Nirvana Refuses to Mime Along to “Smells Like Teen Spirit” on Top of the Pops (1991)
This month marks the 30th anniversary of Nirvana’s Nevermind, first released on September 24, 1991, “the day,” writes Michael Tedder at Stereogum, “that college radio-nurtured types and arty hard rock officially became rebranded as Alternative Rock, and, according to legend, everything changed forever.” You might believe that legend even if you remember the reality. Yes, “Smells Like Teen Spirit” was just as huge as everybody says — and, yes, you likely recall where you were when you first saw the video or heard the song explode with Pixies-inspired quiet-loud ferocity from the radio. But the change was already on the way.
Nirvana emerged in a pop music landscape slowly becoming saturated with alternative music. You might also remember where you were the first time you saw the video for Depeche Mode’s “Enjoy the Silence,” for example, or R.E.M.’s “Losing My Religion,” or Sinéad O’Connor’s “Nothing Compares 2 U” — or when you first experienced the dynamic/melodic assault of the aforementioned Pixies, virtual alt-rock elders by the time they released Trompe Le Monde, their fourth studio album, in the same September week that Nevermind appeared. (You may remember where you were the first time you heard the word “Lollapalooza,” first organized in 1991.)
The fateful week in September also saw the release of 90s-defining albums like Primal Scream’s Screamadelica, Red Hot Chili Peppers’ Blood Sugar Sex Magik, and A Tribe Called Quest’s Low End Theory. In the year that Nevermind supposedly single-handedly invented “grunge,” Soundgarden released Badmotorfinger and Pearl Jam released Ten. It’s fair to say Nirvana were one of just many bands reinventing themselves and the culture. Even the hair metal bands and teen pop idols Nirvana put out of business were already trying to make more serious, “authentic” music before Nevermind turned every executive’s head.
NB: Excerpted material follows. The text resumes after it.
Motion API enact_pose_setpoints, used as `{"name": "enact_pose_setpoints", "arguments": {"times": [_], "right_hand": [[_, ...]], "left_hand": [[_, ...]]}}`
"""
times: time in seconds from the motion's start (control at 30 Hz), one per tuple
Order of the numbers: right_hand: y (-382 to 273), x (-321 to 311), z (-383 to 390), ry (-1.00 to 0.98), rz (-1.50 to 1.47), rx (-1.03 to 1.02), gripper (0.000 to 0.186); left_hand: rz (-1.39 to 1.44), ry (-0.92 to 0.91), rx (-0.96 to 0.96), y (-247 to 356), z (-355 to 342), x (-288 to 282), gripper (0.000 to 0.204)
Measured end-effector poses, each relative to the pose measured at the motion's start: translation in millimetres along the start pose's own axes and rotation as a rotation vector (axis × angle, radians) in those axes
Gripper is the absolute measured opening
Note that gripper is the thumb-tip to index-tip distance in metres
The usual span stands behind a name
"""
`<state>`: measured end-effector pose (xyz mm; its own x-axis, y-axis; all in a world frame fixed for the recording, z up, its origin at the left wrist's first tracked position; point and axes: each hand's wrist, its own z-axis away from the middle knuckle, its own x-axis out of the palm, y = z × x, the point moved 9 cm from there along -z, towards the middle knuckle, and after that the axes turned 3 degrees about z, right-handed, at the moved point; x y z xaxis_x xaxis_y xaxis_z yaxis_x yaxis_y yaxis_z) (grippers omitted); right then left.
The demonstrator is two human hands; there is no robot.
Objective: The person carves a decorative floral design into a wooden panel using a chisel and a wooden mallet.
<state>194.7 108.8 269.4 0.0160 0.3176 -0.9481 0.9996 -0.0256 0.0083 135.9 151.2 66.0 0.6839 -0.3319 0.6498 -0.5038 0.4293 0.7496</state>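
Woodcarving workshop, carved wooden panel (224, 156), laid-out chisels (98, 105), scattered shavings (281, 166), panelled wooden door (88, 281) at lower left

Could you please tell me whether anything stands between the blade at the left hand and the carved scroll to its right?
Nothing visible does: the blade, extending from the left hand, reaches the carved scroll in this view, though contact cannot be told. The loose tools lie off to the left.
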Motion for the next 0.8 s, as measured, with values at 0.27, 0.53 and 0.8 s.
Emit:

Kurt Cobain was already well aware — and wary — of the dangers of hero worship and blind allegiance to style over substance. It was an attitude he came by naturally given that, in 1991, his friends in Olympia, Washington founded an indie record label called Kill Rock Stars. He’d written an anthem, “In Bloom,” about it before anyone heard the opening power chords of “Smells Like Teen Spirit.” As he pursued, with rigorous ambition, the power of rock stardom, he rejected its trappings and pretensions, as when the band appeared on Top of the Pops and took the piss out of the show, rather than mime along dutifully, as Mark Beaumont writes at NME:
Pretending to strum his guitar like a robot and making no attempt to go anywhere near an actual chord – presumably a statement about being asked to perform like a mechanical puppet – Kurt launches into his vocal in deep, theatrical baritone, an homage to Morrissey that comes across more like Jim Morrison on mogadon. Meanwhile Krist Novoselic flails his bass around his head like he’s wrestling a live wolf and Dave Grohl’s ‘drumming’ is more like an interpretive dance to represent ‘goofy imp’. Oh, and heaven knows what the TOTP censors thought of Kurt changing the opening lyrics to “load up on drugs, kill your friends” before trying to eat the microphone.
In light of the groundswell of alternative bands emerging — or still plugging away — at the time of Nevermind’s release, the myth of Nirvana as the single-handed inventors of 90s alt-rock is more than a little overblown. This is especially so in a decade that saw electronic dance music and hip hop cross over into rock and vice-versa, a trend Nirvana had nothing to do with. They were a thunderingly great band, and Kurt Cobain was a rare and gifted songwriter, but the heart of Nirvana’s popular appeal was extra-musical. The band — meaning, principally, Cobain — most honestly embodied the spirit of the time: painfully ambivalent and at war with its aspirations. “Kurt — I would call him a windmill,” says bassist Krist Novoselic. “He wanted to be a rock star — and he hated it.”